The second 2 pictures are of the water gauges temporarily in place. The water gauge on the right has a union between the boiler and the gauge, and the on on the left is directly attached to the boiler. I want to see what your preference is. With the union in place it place the water gauge about an inch further away from the boiler. I am afraid with the union in place it will place the water gauge in a position the could get hit and also make it difficult to fire. The bad thing about no union, is that the water gauge has to disassembled for removal or maintenance. Not that big of a deal Your choice."


----------



## ChaoticRambo (Nov 20, 2010)

December 12th:

"The air compressor castings arrived from Ulin Locomotive works, and they look great. I was surprised they didn't cut the sp or risers off. So there will be a little more clean up."


----------



## ChaoticRambo (Nov 20, 2010)

February 5th:

" Here are a few pictures of what I have been working on. I have the all the parts made for the air pump I just have to get the model bolts to put everything together and finish the fine tuning of actuation rod for timing. I needed to put the cylinders together with center casting to verify the dimensions for the mount to the boiler so I needed to put the gaskets in for the final dimension. Needing to make the gaskets I tried something, I put the gasket material in my printer and since I drew everything in CAD I just copied the bolt pattern and other openings and hit print. Worked out like a champ, I know how I am doing gaskets from now on.
I finished up the Air Pump mount for the boiler. The majority of the pictures are of the mount and the air Compressor on its mount. I am going to do all the plumbing like this then take the air pump back off to paint and assemble.
"


----------



## Phippsburg Eric (Jan 10, 2008)

Wow that is a REAL locomotive! you are doing a beautiful job on her. In that scale what you do has more in common with full size practice than with g-gauge model practice!


----------



## ChaoticRambo (Nov 20, 2010)

Posted By Phippsburg Eric on 09 Feb 2012 06:19 AM 
Wow that is a REAL locomotive! you are doing a beautiful job on her. In that scale what you do has more in common with full size practice than with g-gauge model practice! 
It sure does.

I actually just recently purchased a scale turbo generator for it. So when under steam, the locomotive will be completely self sufficient. It will make its own electricity, and compress its own air (although we will always have a battery backup and backup air compressor just in case).


----------



## ChaoticRambo (Nov 20, 2010)

"Here is a small update on what been going on with OR&W 53 (RGS 20). I have been working on plumbing which encompasses many different items other than pipe. I had to make some 3/8" unions. No one makes a union in 3/8 so I had to make a few. I also took time a couple of weeks ago and machined the sand dome and steam dome. They fit really nice. There is a shadow on the sand dome in the picture, but they fit really nice (beats grinding to fit as someone said to do). I have to finish the mounting lugs on the inside then I can paint them. 

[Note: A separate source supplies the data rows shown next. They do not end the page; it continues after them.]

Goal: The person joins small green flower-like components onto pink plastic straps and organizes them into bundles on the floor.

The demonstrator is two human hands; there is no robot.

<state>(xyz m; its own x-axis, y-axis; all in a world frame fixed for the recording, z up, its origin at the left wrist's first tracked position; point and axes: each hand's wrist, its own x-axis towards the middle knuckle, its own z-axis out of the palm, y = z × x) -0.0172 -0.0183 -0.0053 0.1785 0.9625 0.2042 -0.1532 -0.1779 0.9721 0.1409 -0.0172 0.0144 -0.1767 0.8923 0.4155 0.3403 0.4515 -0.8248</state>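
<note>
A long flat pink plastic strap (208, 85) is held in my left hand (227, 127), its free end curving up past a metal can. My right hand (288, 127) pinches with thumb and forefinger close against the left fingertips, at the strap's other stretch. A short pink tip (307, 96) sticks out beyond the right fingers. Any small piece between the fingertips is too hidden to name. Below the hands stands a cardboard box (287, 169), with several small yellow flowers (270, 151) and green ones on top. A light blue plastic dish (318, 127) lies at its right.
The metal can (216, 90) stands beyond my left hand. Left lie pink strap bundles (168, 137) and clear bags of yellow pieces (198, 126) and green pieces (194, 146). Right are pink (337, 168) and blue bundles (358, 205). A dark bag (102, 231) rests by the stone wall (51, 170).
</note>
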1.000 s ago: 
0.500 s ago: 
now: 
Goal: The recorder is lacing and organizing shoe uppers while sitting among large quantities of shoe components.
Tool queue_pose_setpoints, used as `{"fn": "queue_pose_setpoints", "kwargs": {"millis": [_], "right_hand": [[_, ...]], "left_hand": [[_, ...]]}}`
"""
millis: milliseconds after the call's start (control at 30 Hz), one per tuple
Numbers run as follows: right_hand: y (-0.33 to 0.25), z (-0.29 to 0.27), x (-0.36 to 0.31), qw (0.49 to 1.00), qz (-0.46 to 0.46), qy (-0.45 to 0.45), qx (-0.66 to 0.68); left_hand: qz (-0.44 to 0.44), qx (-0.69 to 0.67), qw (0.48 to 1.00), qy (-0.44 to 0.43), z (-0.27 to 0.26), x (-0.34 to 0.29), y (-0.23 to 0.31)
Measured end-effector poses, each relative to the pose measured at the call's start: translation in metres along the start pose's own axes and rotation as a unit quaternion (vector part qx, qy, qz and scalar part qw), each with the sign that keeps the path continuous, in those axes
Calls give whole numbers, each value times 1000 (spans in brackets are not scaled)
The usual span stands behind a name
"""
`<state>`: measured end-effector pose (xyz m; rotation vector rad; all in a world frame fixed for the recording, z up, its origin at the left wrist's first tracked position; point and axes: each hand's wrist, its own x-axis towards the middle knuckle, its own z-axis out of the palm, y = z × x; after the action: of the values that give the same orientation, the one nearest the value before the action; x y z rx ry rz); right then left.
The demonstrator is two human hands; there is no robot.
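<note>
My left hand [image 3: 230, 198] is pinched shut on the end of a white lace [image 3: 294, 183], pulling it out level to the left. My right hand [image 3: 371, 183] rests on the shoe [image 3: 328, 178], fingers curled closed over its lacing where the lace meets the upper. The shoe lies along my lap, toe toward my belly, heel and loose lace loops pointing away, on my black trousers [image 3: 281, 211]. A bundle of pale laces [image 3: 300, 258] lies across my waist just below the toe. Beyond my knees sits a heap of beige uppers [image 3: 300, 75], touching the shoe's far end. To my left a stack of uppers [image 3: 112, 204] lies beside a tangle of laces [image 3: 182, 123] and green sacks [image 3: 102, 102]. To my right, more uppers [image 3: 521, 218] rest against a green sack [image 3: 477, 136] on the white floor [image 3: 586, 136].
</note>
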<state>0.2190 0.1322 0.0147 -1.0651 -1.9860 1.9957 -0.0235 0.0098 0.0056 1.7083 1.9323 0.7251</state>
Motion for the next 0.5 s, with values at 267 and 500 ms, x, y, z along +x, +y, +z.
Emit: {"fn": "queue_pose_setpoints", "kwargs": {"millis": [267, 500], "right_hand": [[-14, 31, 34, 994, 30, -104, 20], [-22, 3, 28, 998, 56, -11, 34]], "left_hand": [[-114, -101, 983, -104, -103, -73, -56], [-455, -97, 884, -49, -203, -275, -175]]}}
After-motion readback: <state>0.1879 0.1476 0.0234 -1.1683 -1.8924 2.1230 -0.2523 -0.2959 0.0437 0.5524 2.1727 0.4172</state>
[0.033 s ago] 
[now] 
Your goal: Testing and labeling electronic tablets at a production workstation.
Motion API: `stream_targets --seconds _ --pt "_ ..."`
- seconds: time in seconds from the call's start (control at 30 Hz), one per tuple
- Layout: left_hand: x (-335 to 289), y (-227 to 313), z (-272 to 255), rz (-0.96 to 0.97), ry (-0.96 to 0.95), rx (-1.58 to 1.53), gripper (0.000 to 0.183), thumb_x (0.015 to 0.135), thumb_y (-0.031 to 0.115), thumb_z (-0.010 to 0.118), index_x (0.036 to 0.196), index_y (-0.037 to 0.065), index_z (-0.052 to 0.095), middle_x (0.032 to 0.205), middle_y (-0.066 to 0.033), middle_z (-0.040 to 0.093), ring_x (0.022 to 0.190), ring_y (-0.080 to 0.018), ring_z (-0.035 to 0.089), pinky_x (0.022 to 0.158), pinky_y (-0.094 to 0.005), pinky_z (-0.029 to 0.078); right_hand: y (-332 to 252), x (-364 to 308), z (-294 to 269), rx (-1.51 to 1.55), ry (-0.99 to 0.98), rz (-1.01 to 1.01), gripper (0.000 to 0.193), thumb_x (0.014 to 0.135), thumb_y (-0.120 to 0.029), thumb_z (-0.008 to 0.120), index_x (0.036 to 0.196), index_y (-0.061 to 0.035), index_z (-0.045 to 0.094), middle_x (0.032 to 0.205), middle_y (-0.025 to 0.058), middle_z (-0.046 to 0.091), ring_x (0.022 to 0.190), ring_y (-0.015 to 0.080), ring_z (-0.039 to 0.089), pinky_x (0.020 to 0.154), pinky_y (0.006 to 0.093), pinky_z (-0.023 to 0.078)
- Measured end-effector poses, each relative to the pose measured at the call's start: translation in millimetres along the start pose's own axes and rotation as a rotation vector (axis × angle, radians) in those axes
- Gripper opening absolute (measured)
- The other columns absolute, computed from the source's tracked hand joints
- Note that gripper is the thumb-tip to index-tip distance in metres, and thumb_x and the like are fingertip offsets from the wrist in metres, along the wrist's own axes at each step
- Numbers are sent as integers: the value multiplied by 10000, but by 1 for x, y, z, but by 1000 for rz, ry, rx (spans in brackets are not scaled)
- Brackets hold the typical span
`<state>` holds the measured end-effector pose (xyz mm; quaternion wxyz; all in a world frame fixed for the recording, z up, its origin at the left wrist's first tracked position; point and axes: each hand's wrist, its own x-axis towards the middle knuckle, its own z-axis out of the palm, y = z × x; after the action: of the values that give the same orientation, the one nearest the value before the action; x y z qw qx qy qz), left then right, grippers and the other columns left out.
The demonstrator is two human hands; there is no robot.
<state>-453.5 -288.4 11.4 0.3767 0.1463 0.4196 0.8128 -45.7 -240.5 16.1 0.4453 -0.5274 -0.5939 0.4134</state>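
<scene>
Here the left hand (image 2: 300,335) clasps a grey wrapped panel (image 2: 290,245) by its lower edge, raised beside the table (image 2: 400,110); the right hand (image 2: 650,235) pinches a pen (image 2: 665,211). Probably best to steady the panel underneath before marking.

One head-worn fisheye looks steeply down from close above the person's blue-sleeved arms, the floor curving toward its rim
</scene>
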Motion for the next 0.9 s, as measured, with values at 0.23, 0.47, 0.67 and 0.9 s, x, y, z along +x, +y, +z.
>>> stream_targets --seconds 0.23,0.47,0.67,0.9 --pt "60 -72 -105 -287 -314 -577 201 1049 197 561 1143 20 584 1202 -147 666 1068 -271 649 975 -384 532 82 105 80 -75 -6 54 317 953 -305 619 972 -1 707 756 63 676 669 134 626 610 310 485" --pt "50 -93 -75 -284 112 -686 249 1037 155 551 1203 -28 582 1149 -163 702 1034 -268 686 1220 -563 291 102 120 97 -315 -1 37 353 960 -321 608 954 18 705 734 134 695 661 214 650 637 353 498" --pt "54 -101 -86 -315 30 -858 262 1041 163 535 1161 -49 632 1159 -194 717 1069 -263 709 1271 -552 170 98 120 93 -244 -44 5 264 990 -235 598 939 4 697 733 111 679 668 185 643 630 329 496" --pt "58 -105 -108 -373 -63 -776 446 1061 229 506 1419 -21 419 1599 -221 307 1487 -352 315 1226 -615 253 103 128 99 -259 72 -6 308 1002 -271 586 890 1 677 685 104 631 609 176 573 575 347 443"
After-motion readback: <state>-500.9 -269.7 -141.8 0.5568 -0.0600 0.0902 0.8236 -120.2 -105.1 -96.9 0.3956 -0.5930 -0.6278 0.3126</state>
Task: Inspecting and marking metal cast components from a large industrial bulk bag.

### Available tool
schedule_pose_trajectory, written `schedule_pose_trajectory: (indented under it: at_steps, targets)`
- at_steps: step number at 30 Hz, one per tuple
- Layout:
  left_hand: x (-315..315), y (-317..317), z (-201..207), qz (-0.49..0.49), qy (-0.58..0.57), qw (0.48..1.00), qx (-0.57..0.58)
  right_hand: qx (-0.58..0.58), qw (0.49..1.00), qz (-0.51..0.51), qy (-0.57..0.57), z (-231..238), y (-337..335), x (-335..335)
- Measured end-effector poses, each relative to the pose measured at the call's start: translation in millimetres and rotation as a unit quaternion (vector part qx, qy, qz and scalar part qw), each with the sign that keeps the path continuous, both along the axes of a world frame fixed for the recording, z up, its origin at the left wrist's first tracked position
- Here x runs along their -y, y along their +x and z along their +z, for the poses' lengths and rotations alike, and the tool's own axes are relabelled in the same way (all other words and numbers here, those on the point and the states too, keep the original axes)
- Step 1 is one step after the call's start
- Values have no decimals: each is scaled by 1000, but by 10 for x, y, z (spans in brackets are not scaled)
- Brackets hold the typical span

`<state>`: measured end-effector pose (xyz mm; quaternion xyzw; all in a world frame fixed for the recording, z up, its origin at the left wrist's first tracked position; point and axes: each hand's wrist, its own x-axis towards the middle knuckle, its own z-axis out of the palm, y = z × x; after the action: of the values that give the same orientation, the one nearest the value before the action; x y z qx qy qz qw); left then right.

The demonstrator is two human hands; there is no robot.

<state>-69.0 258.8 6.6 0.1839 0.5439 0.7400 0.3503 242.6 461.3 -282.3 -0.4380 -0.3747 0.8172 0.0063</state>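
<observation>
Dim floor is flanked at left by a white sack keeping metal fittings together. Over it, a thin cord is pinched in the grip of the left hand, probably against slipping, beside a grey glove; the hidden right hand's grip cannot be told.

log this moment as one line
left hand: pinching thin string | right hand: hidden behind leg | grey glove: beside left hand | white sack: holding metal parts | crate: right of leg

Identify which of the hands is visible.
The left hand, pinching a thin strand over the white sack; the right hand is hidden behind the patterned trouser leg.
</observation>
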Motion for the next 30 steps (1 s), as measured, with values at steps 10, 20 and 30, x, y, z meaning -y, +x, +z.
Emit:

For the plumbing I started on the fireman's side, that side has the most lines. I have everything in place forward of the air pump. I made pipe hangers to support everything under the running boards. You can see the pipe hangers in the picture. The 3 lines in the picture are axle pump supply (3/8), Air Pump Exhaust (5/16) and hand pump delivery (5/16). They are not final installed yet, once everything is in place I will take it all back off to paint. 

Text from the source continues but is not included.